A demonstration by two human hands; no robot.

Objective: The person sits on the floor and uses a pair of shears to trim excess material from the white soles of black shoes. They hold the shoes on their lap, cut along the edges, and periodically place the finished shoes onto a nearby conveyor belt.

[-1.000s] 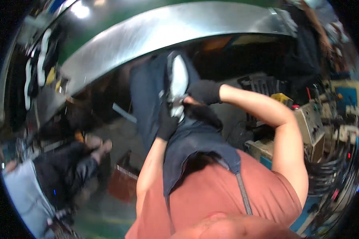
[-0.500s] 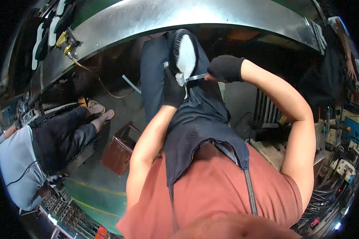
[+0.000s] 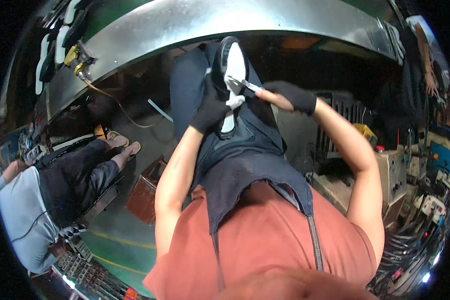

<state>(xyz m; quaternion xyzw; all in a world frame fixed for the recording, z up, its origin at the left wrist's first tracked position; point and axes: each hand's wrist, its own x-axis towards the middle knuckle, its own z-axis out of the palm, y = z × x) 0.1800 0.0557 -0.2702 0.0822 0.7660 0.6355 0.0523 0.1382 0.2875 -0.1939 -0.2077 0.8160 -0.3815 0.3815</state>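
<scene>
A black shoe sole [image 3: 235,64] with a white face lies lengthwise over my lap, toe end toward the metal bench. My left hand [image 3: 212,107], in a black glove, is closed around its left side near the middle. Crumpled white material [image 3: 235,102] shows at those fingertips. My right hand [image 3: 287,96], in a black glove with bare fingertips, grips a slim silver tool [image 3: 251,86]. The tool's thin end lies over the white face, just beyond the crumpled material. Whether it is a knife or scissors cannot be made out.
The shiny metal bench [image 3: 185,27] curves across ahead. At its left lie a yellow-and-black air tool [image 3: 77,61] with a hose and several soles [image 3: 61,42]. A co-worker [image 3: 30,200] sits at left beside a brown box [image 3: 144,197]. Machinery with cables [image 3: 415,245] stands at right.
My right hand has swung the silver tool from the sole's near part up onto its white face. The sole has turned, showing more of its heel end; my left hand still holds it.
</scene>
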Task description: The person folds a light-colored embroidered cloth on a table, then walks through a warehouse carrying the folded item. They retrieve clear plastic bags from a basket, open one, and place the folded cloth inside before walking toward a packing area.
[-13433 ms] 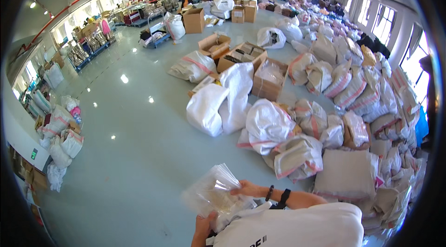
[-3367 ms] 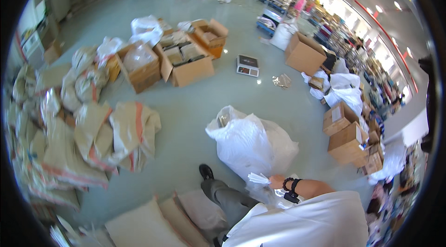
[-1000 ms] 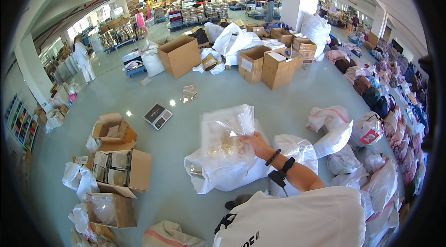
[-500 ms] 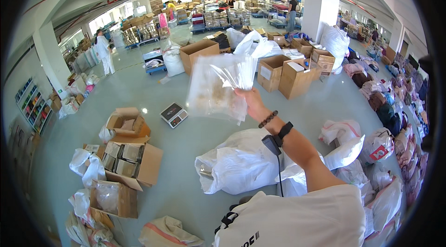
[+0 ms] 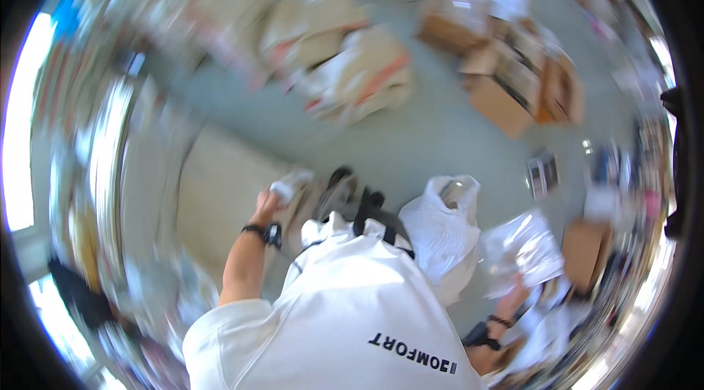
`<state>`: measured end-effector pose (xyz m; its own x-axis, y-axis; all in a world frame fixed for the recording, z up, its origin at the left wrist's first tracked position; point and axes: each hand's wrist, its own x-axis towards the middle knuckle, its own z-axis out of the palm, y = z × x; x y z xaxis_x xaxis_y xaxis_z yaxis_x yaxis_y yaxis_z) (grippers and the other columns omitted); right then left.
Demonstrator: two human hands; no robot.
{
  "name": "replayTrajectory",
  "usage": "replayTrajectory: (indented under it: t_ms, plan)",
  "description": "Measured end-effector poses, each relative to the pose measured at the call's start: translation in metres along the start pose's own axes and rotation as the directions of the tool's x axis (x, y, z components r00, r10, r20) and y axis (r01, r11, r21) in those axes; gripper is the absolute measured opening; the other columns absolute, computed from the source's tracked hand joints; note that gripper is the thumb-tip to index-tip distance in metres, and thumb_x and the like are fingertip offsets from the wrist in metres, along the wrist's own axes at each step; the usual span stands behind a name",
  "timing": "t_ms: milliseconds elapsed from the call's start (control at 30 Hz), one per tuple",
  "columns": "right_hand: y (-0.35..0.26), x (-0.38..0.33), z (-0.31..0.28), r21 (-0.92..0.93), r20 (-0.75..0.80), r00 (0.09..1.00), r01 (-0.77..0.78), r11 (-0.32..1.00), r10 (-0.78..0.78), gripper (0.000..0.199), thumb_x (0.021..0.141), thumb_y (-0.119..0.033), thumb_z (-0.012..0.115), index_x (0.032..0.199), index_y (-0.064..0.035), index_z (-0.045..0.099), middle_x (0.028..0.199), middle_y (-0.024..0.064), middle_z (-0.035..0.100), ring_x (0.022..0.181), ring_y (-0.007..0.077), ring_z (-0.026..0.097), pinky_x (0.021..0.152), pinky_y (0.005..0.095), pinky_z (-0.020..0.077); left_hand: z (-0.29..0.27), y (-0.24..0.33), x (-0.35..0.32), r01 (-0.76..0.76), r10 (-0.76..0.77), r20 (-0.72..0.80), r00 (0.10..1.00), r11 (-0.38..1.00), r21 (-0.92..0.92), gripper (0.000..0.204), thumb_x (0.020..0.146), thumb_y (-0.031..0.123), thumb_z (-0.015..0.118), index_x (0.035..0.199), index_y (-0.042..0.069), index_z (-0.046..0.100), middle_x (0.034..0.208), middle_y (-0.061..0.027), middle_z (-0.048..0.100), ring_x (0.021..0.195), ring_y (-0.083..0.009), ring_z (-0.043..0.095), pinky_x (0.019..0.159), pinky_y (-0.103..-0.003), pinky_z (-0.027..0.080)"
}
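My right hand (image 5: 512,297), low on the right, is closed around a sheaf of clear plastic bags (image 5: 524,247) that fans out ahead of it. My left hand (image 5: 268,204) is curled at the edge of a broad beige surface (image 5: 220,185). A small white crumpled thing (image 5: 292,183) sticks out of its fingers; motion blur hides what it is. Between my hands, a white woven sack (image 5: 440,232) with an open mouth stands on the floor beside my body.
Cream sacks with red stripes (image 5: 359,75) lie ahead on the floor. Open cartons (image 5: 506,100) stand to the right of them, and a small scale (image 5: 543,174) sits on the floor nearer me. Another brown carton (image 5: 585,254) is beyond the plastic bags. The left side is heavily blurred.
My view has swung left and down, so the cartons and scale now lie to the right. My right hand still holds the bags, now low at the right. My left hand has come into view.
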<state>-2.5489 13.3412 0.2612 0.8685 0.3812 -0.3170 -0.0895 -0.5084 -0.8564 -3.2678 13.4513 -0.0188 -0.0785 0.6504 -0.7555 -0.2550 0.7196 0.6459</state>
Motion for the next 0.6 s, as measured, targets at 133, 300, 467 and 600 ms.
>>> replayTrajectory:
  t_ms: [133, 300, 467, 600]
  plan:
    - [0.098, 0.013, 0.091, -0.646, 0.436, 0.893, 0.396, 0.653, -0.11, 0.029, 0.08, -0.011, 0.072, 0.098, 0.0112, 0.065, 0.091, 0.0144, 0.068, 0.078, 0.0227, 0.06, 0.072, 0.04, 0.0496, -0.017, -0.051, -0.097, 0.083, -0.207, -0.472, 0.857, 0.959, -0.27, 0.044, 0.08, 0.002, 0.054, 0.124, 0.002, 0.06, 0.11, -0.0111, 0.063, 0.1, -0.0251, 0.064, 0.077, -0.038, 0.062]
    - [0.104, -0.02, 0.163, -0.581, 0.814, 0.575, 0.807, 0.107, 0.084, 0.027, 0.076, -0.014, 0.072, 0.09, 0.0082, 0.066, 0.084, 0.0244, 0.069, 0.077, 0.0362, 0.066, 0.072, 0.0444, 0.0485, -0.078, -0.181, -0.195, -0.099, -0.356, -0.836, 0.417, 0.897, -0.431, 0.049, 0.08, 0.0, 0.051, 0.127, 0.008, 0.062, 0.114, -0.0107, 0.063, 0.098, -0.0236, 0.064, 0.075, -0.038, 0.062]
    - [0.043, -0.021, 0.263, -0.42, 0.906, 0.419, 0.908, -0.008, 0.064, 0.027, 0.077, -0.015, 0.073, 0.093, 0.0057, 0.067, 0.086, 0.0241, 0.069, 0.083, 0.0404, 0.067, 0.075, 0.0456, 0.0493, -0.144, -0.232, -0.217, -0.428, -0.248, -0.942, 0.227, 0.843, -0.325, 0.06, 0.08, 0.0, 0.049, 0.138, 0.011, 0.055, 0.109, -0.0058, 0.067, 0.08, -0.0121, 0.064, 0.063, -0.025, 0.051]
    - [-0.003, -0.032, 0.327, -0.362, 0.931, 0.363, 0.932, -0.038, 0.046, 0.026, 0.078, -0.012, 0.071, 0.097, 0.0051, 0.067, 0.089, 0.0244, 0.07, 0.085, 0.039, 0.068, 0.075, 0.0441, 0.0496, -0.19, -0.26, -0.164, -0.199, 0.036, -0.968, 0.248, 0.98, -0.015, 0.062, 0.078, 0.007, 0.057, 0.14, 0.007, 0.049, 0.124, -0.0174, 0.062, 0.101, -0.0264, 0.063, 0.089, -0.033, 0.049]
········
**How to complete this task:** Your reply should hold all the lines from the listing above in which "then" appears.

**Written solution:**
Task description: The person folds a light-colored embroidered cloth on a table, then walks through a warehouse carrying the folded item. They retrieve clear plastic bags from a basket, open one, and place the folded cloth inside before walking toward a packing area.
`<state>`: measured end-effector pose (xyz m; its own x-axis, y-axis; all in a world frame fixed for the recording, z up, its origin at the left wrist's first tracked position; point and axes: each hand's wrist, its own x-axis towards the middle knuckle, its own z-axis out of the palm, y = z × x; x y z xaxis_x xaxis_y xaxis_z yaxis_x yaxis_y yaxis_z) (grippers and the other columns omitted); right then left.

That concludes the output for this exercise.